For more difficult stains, white vinegar is also a good choice. However, it can be dangerous to fish in large doses, so we recommend you empty your tank before attempting to clean it with vinegar.
If you’ve got a planted tank, trim your plants frequently and remove dead leaves sticking to the walls. The leaves may look fine for now, but they tend to leave behind residue. This can cause a stain on your aquarium walls, as well as make your water dirty.
Last but certainly not the least, don’t forget to clean the outside of your tank as well. Dust and other stains can accumulate on the outside of your tank.
Most algae scrapers have an outside component that also cleans the outside walls, but if you don’t have one, you can also use a damp microfiber cloth to wipe them down.
What Is Turbidity?
Turbidity refers to how cloudy the water is due to particles found in it. A high turbidity means the water will look cloudy, while a low turbidity means it’s quite clear. Take note that while turbidity causes cloudiness, not all cloudiness is caused by turbidity.

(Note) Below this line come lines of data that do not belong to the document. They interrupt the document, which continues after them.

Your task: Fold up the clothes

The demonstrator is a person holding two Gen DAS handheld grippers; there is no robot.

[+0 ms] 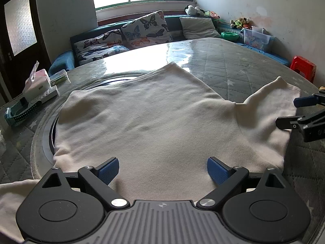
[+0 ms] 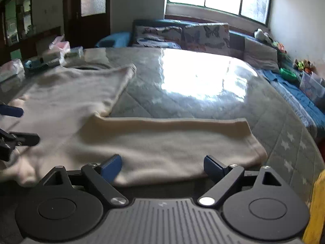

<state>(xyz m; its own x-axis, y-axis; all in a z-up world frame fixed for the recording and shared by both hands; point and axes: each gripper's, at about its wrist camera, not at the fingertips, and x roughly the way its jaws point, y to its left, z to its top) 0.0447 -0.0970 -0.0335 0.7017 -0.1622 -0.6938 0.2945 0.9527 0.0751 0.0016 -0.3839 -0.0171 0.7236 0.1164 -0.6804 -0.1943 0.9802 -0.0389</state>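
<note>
Left hand-held gripper [image 1: 163, 170] wide over cream shirt [image 1: 154, 122], right hand-held gripper [image 2: 162, 167] wide, sleeve [image 2: 172, 142] blurred

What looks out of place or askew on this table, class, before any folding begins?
The cream shirt is not lying square: one sleeve sticks out sideways with a peaked corner, and the body partly covers a round inset in the table. Both grippers, left and right, are open.
</note>
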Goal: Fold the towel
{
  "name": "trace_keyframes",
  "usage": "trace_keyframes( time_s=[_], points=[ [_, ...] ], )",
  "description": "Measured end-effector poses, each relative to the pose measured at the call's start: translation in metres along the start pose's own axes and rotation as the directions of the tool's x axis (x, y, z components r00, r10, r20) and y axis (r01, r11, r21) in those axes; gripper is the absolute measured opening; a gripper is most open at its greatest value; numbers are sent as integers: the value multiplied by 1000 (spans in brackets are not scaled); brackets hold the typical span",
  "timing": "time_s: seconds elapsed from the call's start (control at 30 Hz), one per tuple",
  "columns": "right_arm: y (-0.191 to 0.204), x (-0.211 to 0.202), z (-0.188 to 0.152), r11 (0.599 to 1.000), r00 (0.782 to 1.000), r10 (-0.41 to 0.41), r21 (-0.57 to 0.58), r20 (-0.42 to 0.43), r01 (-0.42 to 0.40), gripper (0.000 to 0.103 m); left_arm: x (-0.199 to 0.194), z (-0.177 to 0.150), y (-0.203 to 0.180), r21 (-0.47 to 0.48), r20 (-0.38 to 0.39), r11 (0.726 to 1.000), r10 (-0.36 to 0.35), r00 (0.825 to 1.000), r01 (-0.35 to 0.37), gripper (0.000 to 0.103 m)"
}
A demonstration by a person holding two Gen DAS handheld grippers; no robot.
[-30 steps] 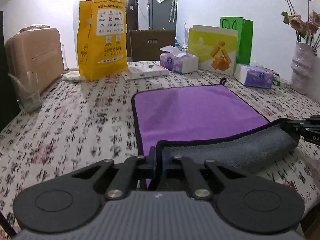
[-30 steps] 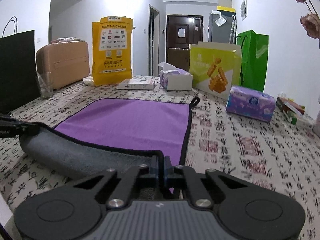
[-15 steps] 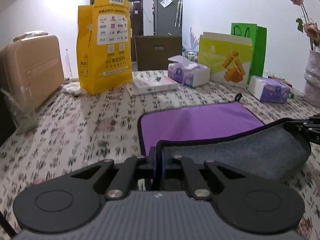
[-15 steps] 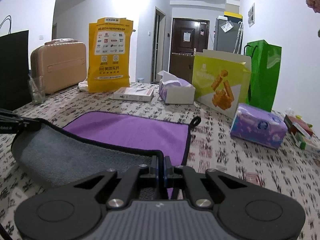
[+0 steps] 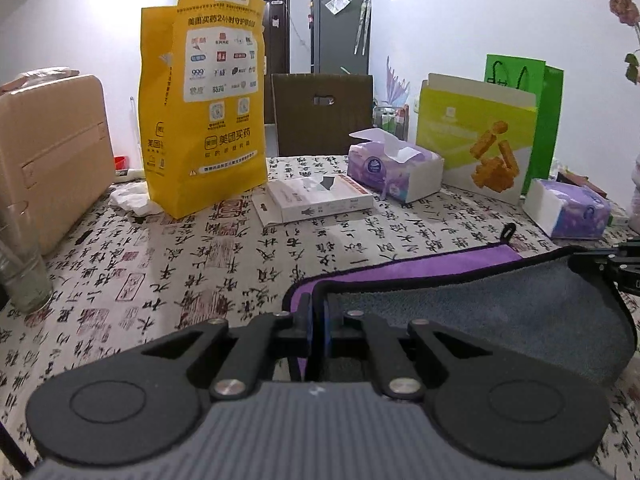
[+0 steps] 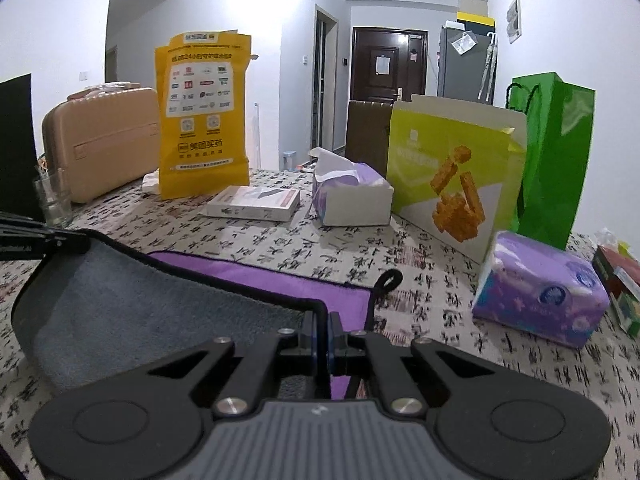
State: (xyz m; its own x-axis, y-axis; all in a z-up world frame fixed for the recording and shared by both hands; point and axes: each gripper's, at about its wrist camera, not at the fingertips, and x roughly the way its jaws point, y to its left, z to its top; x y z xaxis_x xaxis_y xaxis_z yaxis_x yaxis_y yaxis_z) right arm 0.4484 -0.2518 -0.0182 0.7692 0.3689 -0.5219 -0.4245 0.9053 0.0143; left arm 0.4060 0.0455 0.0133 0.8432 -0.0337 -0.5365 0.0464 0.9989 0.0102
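The left tool is pressed together on a near corner of the towel, the black-piped hem caught between its fingers. The right tool is likewise pinching the other near corner of the towel. Each tool also shows at the edge of the other's view: the right tool at the far right of the left camera, the left tool at the far left of the right camera, both gripping the raised hem.

Between the two tools the lifted edge sags in a broad curve, its grey underside turned up toward the cameras. The purple face lies flat on the worktop beyond, with only a narrow strip of it visible past the raised hem. A black hanging loop sits at the far corner of the towel on the worktop's calligraphy-print cloth.

Beyond the towel stand a yellow bag, a flat white box, an open tissue box and a lime-green carton, with a green gift bag behind it. A purple tissue pack lies just to the right of the towel. A beige case and a clear glass sit at the left side.
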Motion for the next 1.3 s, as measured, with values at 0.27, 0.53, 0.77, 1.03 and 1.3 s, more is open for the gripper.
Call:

Is a Cloudy Tank Harmful to Fish?
Depending on what’s causing the cloudy tank, it can be harmful to your fish. In many cases, it can even be fatal, so we recommend doing your best to identify and solve the problem immediately if you notice cloudy tank water.

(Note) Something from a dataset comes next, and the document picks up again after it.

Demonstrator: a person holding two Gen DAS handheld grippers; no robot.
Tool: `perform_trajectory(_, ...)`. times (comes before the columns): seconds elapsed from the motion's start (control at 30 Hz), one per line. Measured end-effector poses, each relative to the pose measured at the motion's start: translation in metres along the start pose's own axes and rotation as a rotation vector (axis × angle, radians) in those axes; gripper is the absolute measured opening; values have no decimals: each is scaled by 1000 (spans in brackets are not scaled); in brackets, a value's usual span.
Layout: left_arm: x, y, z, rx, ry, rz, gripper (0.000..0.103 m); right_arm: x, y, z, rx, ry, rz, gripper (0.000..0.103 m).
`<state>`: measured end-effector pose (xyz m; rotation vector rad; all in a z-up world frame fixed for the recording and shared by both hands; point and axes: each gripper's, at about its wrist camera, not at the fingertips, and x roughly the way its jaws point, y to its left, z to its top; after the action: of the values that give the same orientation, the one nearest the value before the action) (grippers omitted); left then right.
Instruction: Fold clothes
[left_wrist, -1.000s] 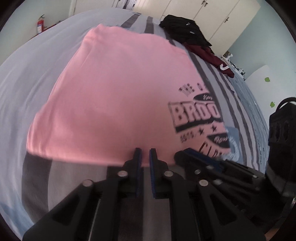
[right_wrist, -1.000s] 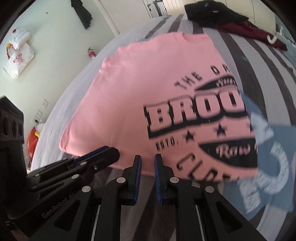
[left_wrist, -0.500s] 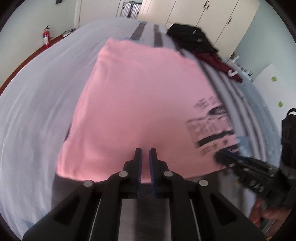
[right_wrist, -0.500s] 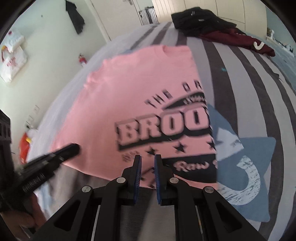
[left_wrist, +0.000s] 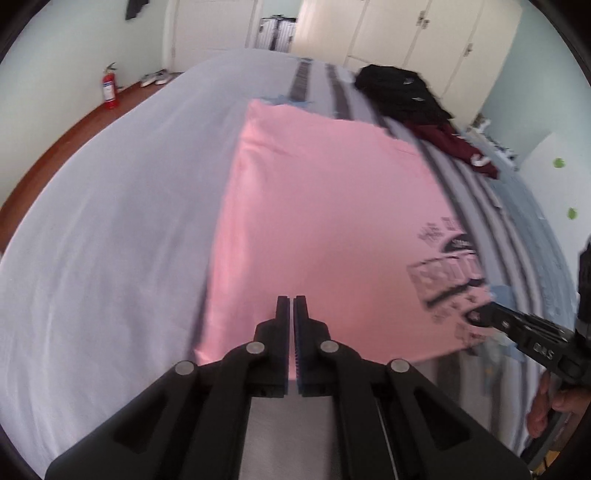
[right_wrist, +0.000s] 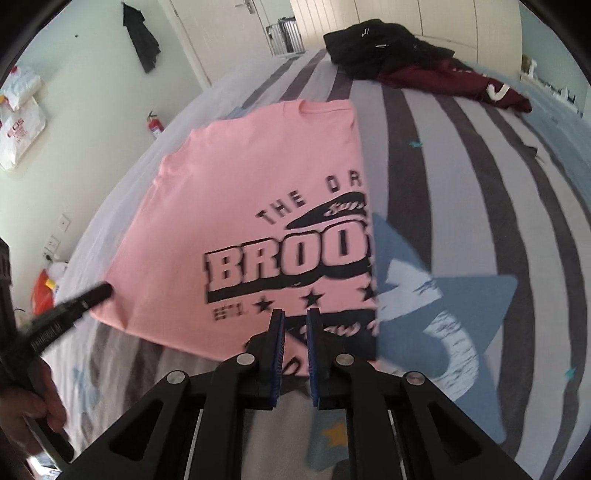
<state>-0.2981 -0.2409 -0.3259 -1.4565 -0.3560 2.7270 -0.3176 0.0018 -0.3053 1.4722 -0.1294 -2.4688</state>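
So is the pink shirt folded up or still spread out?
Partly folded: the pink shirt lies flat, its right side tucked so the print is cut off at a straight edge.

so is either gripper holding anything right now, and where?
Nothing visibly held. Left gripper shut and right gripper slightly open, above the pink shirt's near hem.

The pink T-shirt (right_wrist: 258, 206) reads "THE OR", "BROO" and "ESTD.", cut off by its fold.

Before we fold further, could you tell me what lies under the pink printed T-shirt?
The pink printed T-shirt lies on the grey striped bedcover, overlapping its blue star print. Anything beneath its middle is hidden.
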Motion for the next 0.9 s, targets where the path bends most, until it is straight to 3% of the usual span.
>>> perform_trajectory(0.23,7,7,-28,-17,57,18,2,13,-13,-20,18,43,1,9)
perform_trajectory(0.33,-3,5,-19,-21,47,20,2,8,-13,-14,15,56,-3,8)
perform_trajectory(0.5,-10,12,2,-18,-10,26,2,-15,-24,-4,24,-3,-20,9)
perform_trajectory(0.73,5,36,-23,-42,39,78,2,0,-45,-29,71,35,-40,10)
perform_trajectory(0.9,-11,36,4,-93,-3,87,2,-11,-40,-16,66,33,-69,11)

Will a Cloudy Tank Clear on Its Own?
A cloudy tank can clear on its own in some situations. One of these is when your tank hasn’t fully cycled yet, and the beneficial bacteria still haven’t settled in yet. The other is when you’ve just changed your tank water and the substrate was disturbed. In these cases, the cloudiness should clear up on its own.
Should I Replace the Filter in My Cloudy Tank?
You shouldn’t replace the filter in your cloudy tank. If you think it’s dirty, rinse it using your old tank water instead during water changes. That’s because the filter is one of the places where beneficial bacteria in your aquarium live, so replacing it can reset your cycle.
Not to mention, replacing the filter likely won’t solve the problem anyway unless it’s broken and is no longer keeping your tank clean.
Now you understand what causes cloudy water in fish tanks and how you can solve it. Remember that the key to keeping a clean and beautiful tank is regular maintenance.
So, always stay on top of your water changes, monitor your tank parameters, and don’t forget to regularly check your fish for signs of illnesses or distress. By following the advice we listed above, we’re confident that you’ll be able to keep your tank crystal clear!